### [Exercise requirements]
Every line of the material must be reproduced exactly.

### [Input data]
+++++

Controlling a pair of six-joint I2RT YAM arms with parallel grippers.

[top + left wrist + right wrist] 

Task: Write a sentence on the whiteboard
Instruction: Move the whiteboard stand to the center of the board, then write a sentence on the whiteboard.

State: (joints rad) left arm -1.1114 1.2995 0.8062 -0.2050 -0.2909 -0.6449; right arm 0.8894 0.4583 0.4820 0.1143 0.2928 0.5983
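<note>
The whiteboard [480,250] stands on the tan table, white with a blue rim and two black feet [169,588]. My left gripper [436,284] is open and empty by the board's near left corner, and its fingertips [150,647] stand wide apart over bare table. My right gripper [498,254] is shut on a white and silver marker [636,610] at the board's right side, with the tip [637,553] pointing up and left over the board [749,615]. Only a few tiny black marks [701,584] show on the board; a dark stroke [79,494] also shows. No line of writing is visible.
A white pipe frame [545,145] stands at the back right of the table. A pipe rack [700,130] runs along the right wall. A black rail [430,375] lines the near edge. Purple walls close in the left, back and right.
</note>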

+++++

### [Solution to this task]
Controlling a pair of six-joint I2RT YAM arms with parallel grippers.

[top + left wrist + right wrist] 

Task: Write a sentence on the whiteboard
Instruction: Move the whiteboard stand to the center of the board, then write a sentence on the whiteboard.

State: (joints rad) left arm -1.1114 1.2995 0.8062 -0.2050 -0.2909 -0.6449; right arm 0.8894 0.4583 0.4820 0.1143 0.2928 0.5983
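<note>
The whiteboard [480,250] stands on the tan table, white with a blue rim and two black feet [169,588]. My left gripper [436,284] is open and empty by the board's near left corner, and its fingertips [150,647] stand wide apart over bare table. My right gripper [498,254] is shut on a white and silver marker [636,610] at the board's right side, with the tip [637,553] pointing up and left over the board [749,615]. Only a few tiny black marks [701,584] show on the board; a dark stroke [79,494] also shows. No line of writing is visible.
A white pipe frame [545,145] stands at the back right of the table. A pipe rack [700,130] runs along the right wall. A black rail [430,375] lines the near edge. Purple walls close in the left, back and right.
</note>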

This concludes the output.